The Edge of Lost by Kristina McMorris is an interesting historical novel. The novel begins on Alcatraz Island with Inmate 257, Tommy Capello, trying to escape and hoping they do not find lost little girl of one of the guards. Then the novel goes to 1919 to begin the story. Shanley Keagan is twelve years old in and lives in Dublin, Ireland. He is an orphan at the mercy of his Uncle William O’Mara. Shan is good at impressions, acting, singing, and comedic routines. His uncle books him into various venues to earn money (which the uncle spends).

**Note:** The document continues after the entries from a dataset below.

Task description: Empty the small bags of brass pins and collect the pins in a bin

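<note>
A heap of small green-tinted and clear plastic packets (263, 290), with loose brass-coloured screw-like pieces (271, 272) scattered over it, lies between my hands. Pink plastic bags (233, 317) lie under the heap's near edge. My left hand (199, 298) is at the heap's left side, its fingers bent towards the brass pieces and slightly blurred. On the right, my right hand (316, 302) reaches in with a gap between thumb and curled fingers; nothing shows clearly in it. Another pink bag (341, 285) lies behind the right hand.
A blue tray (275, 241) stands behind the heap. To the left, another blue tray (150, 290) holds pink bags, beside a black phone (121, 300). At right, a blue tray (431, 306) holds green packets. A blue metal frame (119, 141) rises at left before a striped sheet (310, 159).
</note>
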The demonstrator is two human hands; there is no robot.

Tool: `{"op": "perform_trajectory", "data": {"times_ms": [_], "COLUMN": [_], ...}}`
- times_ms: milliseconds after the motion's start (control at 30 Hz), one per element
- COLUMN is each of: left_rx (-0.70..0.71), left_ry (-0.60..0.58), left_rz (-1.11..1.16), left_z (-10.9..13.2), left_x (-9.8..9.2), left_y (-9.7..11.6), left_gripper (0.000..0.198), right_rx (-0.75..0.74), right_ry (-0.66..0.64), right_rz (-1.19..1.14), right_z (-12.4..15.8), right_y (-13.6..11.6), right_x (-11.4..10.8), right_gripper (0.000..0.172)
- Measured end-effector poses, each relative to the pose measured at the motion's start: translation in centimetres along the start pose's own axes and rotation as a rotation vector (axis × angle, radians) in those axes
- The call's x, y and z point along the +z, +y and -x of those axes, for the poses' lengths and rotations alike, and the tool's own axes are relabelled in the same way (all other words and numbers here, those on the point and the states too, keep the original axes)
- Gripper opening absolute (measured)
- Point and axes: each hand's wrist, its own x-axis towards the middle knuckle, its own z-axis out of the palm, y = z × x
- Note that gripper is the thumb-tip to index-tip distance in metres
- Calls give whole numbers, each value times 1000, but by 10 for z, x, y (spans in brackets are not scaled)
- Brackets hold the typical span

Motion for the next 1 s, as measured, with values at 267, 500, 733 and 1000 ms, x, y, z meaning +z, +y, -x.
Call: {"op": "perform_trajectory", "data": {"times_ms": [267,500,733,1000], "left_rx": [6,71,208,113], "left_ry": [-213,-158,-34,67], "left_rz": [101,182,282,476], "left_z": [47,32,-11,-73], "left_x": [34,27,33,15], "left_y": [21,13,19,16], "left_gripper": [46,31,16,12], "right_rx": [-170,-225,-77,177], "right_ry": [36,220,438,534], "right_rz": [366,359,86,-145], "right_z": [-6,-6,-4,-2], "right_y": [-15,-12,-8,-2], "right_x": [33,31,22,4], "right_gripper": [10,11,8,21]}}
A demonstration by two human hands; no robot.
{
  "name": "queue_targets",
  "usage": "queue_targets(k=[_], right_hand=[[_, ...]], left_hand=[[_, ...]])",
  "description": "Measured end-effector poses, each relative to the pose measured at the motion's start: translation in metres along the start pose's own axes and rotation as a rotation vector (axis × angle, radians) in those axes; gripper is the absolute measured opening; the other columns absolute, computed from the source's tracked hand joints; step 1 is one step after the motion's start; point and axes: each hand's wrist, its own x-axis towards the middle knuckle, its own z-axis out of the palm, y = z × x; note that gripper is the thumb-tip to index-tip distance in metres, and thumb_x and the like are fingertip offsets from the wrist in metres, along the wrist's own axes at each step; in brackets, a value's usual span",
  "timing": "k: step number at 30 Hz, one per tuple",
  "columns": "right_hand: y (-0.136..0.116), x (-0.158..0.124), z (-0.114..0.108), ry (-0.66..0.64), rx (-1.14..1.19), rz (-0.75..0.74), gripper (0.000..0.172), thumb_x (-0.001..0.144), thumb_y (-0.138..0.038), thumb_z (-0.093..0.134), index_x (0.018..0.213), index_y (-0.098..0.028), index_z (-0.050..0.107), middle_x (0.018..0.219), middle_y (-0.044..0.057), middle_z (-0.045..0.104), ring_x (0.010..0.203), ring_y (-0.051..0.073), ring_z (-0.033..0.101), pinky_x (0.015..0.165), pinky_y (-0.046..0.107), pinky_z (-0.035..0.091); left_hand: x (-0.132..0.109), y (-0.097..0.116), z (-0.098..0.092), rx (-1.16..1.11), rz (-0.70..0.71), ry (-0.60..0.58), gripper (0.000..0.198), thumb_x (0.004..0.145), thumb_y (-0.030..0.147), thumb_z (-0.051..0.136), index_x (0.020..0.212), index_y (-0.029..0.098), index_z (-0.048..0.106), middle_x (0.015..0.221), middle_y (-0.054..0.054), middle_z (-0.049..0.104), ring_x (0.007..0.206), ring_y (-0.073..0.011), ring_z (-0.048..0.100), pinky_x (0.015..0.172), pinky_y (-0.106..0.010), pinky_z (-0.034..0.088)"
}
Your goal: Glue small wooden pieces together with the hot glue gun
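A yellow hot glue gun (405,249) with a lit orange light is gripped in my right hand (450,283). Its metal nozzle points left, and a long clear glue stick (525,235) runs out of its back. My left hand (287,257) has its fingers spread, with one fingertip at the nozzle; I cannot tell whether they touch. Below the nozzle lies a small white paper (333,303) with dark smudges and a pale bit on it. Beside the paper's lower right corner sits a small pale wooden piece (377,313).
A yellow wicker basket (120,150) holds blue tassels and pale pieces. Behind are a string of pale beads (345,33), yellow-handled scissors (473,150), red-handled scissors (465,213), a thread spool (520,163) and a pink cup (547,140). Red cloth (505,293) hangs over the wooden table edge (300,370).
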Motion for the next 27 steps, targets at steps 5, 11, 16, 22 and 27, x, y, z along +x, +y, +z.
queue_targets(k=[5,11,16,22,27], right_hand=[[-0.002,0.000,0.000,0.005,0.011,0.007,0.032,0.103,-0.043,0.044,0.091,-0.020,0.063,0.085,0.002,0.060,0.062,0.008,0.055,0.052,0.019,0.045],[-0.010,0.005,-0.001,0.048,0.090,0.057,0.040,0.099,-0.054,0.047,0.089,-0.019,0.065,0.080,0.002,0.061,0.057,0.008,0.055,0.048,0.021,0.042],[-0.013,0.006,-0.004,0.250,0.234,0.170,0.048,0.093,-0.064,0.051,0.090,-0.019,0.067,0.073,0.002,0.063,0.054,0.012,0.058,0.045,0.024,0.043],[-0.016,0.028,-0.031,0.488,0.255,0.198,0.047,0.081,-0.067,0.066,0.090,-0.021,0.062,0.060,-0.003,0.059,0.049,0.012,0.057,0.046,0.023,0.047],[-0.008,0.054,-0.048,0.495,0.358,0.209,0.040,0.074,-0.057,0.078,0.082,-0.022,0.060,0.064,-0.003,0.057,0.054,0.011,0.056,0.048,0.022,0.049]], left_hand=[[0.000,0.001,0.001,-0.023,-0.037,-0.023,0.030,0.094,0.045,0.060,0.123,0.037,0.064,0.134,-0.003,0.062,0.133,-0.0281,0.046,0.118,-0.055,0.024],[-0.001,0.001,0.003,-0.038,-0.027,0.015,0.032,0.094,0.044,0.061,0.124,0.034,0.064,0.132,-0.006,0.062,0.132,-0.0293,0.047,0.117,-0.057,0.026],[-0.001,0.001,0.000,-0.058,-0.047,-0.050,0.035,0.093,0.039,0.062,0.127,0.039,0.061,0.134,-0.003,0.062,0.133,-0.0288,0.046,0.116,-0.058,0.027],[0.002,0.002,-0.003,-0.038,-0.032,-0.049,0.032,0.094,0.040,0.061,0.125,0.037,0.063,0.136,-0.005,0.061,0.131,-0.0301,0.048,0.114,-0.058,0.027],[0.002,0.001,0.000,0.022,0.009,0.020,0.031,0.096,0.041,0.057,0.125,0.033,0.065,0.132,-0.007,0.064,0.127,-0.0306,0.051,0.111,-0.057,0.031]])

Shan discovers that his biological father was an American sailor named John S. Lewis. Shan wants to go to America to look for him and works at convincing his uncle that it would be a good opportunity for them. After a bout of sickness, his uncle agrees to go. Upon arriving in New York at Ellis Island, Uncle Will is dead in his bunk. Shan does not want to be sent back to Ireland. He had rescued Tony Capello from some bullies on the ship, and he is hoping Tony can help him get into America. The Capello family agree to let Shan pretend to be their deceased. The Capello’s take Shan into their home and he has a good home for the first time in years. Shan goes on a search for his father while forging a new life for himself in America. Find out what happens to Tommy Capello and Shan Keagan in The Edge of Lost. The Edge of Lost is an intriguing novel. I was not sure I would like this novel (I usually do not read books with a male main character), but this novel captured my interest right from the start. There are a couple of slow areas, but overall an enjoyable novel. There is some violence and foul language in the book (as well as sex). The story takes us through the 1920s and we get to experience bootlegging, speakeasies, and boys growing up into men (and the choices they make). The Edge of Lost is well written (the author did a good job showing us New York in the 1920s). The writer takes us from Ireland to New York (provides great descriptions). I liked the authors writing style and how she wove the story together. The Edge of Lost has an enjoyable ending that will leave you smiling. I give The Edge of Lost 4 out of 5 stars. I received a complimentary copy of The Edge of Lost from NetGalley in exchange for an honest review.